Lawmakers spout platitudes of concern for women,
their safety, their health, then doodle laws to bring
harm upon women. Lawmakers pray to their gods
to end abortion, lawmakers who would punish
providers, lawmakers who send their daughters
to accommodating doctors, doctors who would
never utter the word “abortion,” who instead
say, “D &C.” A woman will say “abortion,”
will say the law of her own conscience will
guide her, a law not written anywhere
but in her sovereign being. A law
on a blank piece of paper, a law
written by each woman who will
decide how she must fulfill her destiny.
Diane Wahto received an MFA in creative writing from Wichita State University in 1985 and has been writing poetry ever since. Her latest publication, “Empty Corners,” is in the spring 2017 issue of Same. She was co-editor of 365 Days, an anthology of the 365 Facebook page poets. She lives in Wichita, Kansas, with her husband Patrick Roche and their dog Annie.

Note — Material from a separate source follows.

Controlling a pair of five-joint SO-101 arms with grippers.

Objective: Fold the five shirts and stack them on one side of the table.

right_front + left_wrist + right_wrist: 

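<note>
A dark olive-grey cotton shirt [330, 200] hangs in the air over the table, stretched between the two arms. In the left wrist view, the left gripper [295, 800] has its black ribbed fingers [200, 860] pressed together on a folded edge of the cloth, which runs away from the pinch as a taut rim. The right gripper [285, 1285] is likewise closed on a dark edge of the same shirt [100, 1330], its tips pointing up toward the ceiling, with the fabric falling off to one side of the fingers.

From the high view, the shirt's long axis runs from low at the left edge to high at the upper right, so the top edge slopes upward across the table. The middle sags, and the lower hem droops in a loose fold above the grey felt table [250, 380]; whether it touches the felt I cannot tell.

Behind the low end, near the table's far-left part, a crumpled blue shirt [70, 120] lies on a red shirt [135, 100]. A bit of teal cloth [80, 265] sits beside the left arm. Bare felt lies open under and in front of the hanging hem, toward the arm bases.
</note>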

Guest Editor Laura Lee Washburn is the Director of Creative Writing at Pittsburg State University in Kansas, and the author of This Good Warm Place: 10th Anniversary Expanded Edition (March Street) and Watching the Contortionists (Palanquin Chapbook Prize). Her poetry has appeared in such journals as TheNewVerse.News, Cavalier Literary Couture, Carolina Quarterly, Ninth Letter, The Sun, Red Rock Review, and Valparaiso Review. Born in Virginia Beach, Virginia, she has also lived and worked in Arizona and in Missouri. She is married to the writer Roland Sodowsky and is one of the founders and the Co-President of the Board of SEK Women Helping Women.

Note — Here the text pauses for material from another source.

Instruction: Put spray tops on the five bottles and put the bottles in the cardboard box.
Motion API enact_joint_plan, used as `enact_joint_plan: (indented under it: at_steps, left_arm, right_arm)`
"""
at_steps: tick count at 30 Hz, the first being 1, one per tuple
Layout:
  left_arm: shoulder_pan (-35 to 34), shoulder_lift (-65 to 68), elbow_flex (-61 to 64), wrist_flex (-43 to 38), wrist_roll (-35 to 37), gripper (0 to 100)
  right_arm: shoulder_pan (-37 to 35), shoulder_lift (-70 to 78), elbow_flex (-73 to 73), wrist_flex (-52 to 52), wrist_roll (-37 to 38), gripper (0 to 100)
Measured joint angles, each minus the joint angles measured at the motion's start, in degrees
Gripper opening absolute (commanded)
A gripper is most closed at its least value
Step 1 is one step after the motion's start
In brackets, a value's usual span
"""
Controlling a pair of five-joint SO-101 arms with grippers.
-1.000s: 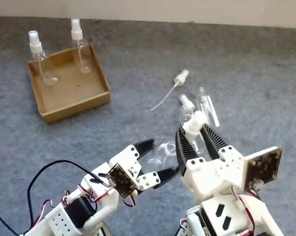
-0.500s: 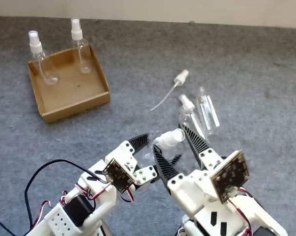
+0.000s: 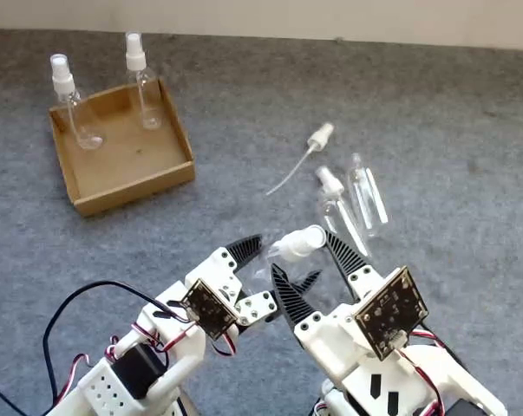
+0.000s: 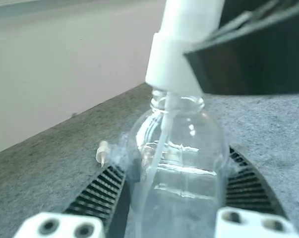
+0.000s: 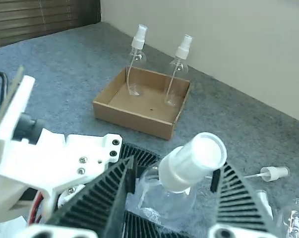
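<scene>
While the spray top [image 4: 181, 49] is hanging just above the neck of the clear bottle [image 4: 179, 168], its tube reaching down inside, the right gripper [image 3: 303, 251] is pinching that top and the left gripper [image 3: 277, 264] is clamping the bottle, close before both arms. Farther back, a loose spray top [image 3: 320, 137] and two lying bottles [image 3: 367, 195] are resting on the grey carpet [image 3: 244, 113]. Two capped bottles [image 3: 144, 87] are standing in the cardboard box [image 3: 131, 195].

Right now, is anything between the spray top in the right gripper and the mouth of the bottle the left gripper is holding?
Nothing visible does. The right gripper holds the spray top just above the open neck of the bottle, its tube hanging inside; the left gripper clamps the bottle.
</scene>
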State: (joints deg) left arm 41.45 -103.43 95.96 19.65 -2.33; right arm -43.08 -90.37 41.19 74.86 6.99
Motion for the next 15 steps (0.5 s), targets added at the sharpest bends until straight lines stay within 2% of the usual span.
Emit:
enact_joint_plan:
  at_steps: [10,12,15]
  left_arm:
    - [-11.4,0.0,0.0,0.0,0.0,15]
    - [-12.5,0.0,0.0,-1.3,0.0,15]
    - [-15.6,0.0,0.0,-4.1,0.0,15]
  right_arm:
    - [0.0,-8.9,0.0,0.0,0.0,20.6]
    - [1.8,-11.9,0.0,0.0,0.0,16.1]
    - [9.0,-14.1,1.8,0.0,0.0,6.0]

Wonderful declaration of freedom for women.
Wonderful, Diane!
Thank you, Cathie and Tracy.
[…] website, which she titled “Poems of Love, Resistance, and Solidarity.” It can be found here: https://150kansaspoems.wordpress.com/2018/01/22/a-blank-sheet-of-paper-a-poem-in-free-verse-for-free…. If you scroll through the pages, you will find poems from poets from all over Kansas. […]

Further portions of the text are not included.